In a rap called Turning Point, the First Nations [1] rapper MC Sound (age 20), one of the participants in the research programme I will present here, sang:

Yo, there's a problem of an issue,
I told you we as Natives can't wipe away with tissue
an eternal wound and itch too, there isn't a doctor to stitch you
they ditch you, for the cash, fool, at least 50% of society is cool
like my man too, taught me in school, to do what I can to help you.
Who says we can't make a change?
helping the north, the reserves, in the rural life that's strange
so we try to identify blocks, tell people with children 'stop smoking rocks!'
and the flocks of life's lost clients, want to relieve the long overdrawn silence
contributing to some sort of alliance, instead of resorting to violence
'cause that's just a minus.

This rap offers insights into the politics, concerns, and dreams of urban Aboriginal-Canadian youth: confronting racism, seeking respectful and relevant educational opportunities in spite of disintegrating traditional community and familial ties, and hoping to build upon cultural strengths while continuing to struggle with poverty, drugs and alcohol abuse, and violence.
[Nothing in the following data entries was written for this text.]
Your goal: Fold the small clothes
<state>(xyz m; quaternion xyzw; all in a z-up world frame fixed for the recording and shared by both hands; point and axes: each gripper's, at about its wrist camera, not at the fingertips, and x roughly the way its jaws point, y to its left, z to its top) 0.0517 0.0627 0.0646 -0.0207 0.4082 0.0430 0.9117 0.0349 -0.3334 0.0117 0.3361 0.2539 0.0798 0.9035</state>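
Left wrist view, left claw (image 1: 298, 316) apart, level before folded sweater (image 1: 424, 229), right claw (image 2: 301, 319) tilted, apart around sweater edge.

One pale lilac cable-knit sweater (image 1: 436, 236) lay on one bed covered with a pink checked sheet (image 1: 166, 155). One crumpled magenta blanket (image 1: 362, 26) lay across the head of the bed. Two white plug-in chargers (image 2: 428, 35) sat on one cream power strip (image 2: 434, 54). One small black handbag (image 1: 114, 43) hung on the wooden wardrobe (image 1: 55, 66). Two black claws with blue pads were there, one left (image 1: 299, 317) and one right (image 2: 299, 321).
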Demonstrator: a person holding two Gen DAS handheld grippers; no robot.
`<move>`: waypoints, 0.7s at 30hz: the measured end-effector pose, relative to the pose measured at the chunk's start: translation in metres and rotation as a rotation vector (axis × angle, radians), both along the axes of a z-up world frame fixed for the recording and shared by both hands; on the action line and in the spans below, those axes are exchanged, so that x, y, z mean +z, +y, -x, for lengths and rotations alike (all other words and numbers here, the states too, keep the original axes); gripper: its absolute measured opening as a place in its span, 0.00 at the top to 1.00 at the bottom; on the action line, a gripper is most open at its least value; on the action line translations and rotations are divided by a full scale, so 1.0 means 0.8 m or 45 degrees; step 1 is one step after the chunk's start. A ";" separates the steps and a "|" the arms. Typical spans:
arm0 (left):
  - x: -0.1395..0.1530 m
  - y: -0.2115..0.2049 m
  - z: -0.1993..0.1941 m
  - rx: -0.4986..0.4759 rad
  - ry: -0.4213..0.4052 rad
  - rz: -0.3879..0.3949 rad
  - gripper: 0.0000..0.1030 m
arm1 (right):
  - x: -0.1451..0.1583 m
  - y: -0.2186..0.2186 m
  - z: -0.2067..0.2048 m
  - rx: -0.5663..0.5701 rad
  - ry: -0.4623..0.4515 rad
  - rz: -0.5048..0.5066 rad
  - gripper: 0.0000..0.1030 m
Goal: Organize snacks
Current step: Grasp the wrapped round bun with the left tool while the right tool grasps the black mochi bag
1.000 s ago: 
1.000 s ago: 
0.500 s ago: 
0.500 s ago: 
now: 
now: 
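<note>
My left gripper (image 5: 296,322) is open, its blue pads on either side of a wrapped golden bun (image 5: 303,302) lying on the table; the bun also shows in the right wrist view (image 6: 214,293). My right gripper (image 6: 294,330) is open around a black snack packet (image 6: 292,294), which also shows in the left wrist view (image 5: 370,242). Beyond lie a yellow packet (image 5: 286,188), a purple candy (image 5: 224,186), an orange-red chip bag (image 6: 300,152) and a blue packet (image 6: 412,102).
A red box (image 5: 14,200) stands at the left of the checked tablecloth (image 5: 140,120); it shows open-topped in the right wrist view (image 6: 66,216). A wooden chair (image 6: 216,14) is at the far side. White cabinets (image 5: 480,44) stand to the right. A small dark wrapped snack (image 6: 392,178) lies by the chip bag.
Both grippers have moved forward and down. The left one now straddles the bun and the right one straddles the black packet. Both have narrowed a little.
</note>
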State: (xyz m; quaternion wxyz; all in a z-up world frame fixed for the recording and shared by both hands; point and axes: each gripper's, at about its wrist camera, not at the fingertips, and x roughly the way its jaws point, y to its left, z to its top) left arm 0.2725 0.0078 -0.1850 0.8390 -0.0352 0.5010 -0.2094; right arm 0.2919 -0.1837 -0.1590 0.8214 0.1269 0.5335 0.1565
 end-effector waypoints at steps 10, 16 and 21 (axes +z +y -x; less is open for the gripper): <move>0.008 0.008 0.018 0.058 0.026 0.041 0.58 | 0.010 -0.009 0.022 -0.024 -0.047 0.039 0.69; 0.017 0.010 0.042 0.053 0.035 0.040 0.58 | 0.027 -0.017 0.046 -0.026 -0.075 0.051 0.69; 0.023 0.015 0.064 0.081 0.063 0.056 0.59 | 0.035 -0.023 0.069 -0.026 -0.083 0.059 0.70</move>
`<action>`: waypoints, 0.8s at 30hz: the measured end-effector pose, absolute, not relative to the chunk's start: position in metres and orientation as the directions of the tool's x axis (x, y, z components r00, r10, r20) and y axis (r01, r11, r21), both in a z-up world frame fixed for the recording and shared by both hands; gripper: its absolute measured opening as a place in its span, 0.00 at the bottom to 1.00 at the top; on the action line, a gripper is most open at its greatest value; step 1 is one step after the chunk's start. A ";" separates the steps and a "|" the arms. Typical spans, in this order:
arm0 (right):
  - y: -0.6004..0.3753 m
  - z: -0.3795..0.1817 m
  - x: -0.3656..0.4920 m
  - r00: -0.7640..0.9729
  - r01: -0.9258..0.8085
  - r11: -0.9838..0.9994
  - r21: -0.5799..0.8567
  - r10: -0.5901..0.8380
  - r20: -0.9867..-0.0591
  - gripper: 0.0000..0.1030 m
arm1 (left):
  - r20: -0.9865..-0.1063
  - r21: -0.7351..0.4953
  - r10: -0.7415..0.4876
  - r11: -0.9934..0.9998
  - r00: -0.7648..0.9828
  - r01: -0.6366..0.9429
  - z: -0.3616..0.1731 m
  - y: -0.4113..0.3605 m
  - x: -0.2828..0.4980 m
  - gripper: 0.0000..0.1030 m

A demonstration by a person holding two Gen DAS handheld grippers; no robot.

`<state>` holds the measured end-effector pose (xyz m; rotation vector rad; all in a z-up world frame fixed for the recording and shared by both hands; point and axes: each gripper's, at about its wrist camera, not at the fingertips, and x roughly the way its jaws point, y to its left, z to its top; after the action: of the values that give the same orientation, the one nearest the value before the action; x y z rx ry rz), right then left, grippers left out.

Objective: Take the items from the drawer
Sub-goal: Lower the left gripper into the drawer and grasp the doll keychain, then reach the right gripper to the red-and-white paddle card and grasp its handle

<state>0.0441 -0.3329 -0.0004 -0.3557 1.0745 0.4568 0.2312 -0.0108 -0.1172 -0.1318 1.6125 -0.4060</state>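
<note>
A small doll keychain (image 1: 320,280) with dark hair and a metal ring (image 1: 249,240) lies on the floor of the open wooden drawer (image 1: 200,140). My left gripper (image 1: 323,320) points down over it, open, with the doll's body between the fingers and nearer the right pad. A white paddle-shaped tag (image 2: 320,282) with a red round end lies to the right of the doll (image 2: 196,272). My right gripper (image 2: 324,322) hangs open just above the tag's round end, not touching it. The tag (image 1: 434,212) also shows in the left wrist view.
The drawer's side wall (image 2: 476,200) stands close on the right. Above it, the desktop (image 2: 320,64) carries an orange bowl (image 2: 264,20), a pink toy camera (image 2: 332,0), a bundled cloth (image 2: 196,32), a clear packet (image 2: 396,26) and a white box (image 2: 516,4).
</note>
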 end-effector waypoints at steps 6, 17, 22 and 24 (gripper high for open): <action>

MC Sound's song offers a 'turn in a conversation' (Bochner and Ellis 2003:507) and an invitation to teach, learn and ally ourselves with young people.

In this spirit, this paper discusses sharing music and music-making processes with young people through my doctoral research with The Beat of Boyle Street-a leisure programme through which I taught young Aboriginal people to use computers and audio software to make, produce, and record their own hip-hop music (Lashua 2005). My connection and involvement with these creative processes was crucial to improve my understanding of the significance of music to participants. MC Sound's rap begins to open up questions of why this programme was valuable to young people, as well as important to people who do research and work with youth.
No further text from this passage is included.